- What the exercise asks: Number of lines below with "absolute": work it out and reply with that number only.

** Dataset excerpt follows **

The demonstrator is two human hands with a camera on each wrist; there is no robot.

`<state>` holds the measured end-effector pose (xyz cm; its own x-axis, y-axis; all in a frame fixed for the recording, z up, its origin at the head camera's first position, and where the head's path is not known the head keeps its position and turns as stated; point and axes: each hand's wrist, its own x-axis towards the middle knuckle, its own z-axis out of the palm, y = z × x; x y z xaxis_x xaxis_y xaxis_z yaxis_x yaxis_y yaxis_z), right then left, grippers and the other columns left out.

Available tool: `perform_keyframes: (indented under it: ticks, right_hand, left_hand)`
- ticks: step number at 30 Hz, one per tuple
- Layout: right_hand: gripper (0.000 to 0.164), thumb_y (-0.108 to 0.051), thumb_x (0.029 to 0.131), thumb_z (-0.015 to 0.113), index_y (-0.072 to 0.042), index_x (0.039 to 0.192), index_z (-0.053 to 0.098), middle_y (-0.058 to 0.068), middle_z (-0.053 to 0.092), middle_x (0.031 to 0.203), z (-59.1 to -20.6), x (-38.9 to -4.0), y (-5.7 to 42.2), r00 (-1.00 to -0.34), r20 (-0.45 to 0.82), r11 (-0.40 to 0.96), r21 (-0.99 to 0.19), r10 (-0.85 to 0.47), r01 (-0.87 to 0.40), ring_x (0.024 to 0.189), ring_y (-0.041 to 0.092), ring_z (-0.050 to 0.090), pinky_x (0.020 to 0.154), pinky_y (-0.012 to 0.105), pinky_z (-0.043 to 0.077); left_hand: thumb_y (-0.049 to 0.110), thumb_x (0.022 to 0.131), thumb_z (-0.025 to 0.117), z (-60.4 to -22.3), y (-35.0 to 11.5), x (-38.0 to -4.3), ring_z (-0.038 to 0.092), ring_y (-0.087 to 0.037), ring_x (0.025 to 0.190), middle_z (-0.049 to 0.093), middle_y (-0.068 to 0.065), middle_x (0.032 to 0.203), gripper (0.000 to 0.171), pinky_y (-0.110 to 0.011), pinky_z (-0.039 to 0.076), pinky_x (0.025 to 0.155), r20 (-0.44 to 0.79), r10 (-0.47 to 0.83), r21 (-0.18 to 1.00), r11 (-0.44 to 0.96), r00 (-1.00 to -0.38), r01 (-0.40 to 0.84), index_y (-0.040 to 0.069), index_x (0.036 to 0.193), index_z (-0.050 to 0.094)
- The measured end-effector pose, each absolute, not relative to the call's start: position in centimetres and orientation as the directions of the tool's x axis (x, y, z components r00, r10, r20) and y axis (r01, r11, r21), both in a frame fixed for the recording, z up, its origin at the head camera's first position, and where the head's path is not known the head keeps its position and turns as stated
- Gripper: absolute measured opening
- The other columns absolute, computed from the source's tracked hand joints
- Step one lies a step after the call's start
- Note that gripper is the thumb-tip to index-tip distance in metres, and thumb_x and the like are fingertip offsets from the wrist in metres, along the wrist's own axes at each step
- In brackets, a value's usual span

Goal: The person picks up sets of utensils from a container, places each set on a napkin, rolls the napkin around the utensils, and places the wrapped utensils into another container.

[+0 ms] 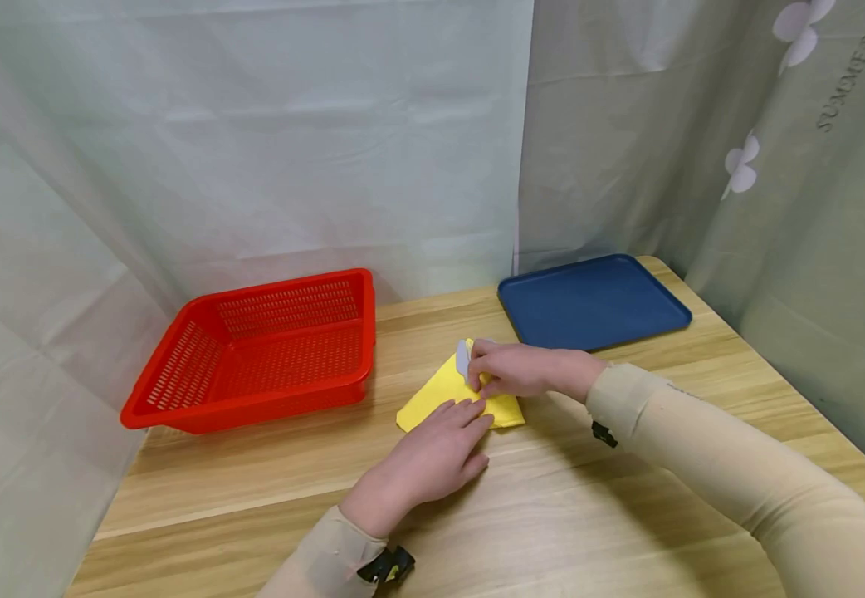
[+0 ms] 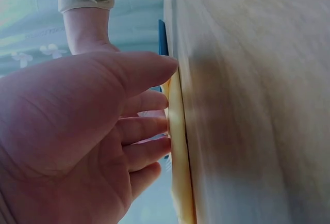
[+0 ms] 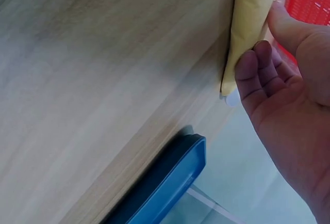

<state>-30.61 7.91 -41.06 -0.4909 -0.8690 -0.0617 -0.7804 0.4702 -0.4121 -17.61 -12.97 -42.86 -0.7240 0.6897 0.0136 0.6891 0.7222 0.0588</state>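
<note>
A folded yellow cloth [image 1: 443, 386] lies on the wooden table between the two hands, roughly triangular from the head camera. A pale grey piece [image 1: 462, 357] shows near its far tip. My right hand [image 1: 513, 368] has its fingers and thumb bent in on the cloth's right side, pinching it beside the grey piece. On the near edge, the fingers of my left hand [image 1: 432, 453] lie fairly straight and press down, thumb apart. Seen from the left wrist, the cloth [image 2: 179, 146] is a thin layered strip at the fingertips. The right thumb [image 3: 289, 28] meets the cloth close to the left fingertips.
A red perforated basket [image 1: 253, 415] stands at the table's left. Toward the back right lies a flat blue tray [image 1: 593, 303] with a low rim. Pale curtains [image 1: 328, 149] hang behind and on both sides of the table [image 1: 552, 515].
</note>
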Motion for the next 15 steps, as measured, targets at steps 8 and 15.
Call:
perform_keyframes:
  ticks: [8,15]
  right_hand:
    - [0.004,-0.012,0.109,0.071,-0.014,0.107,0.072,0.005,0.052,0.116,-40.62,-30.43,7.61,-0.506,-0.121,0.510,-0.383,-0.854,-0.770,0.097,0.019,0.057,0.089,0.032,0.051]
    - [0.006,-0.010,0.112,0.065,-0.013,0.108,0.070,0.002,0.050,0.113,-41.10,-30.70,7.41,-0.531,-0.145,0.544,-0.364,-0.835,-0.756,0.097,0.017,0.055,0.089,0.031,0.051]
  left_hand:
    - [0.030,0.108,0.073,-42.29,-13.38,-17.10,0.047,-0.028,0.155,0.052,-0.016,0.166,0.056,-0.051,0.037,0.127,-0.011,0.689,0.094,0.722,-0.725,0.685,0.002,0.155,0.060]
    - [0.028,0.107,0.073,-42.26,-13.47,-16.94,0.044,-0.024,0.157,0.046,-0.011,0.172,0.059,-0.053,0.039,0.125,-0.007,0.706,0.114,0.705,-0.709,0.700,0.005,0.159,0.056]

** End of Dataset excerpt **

- Response to this task: 3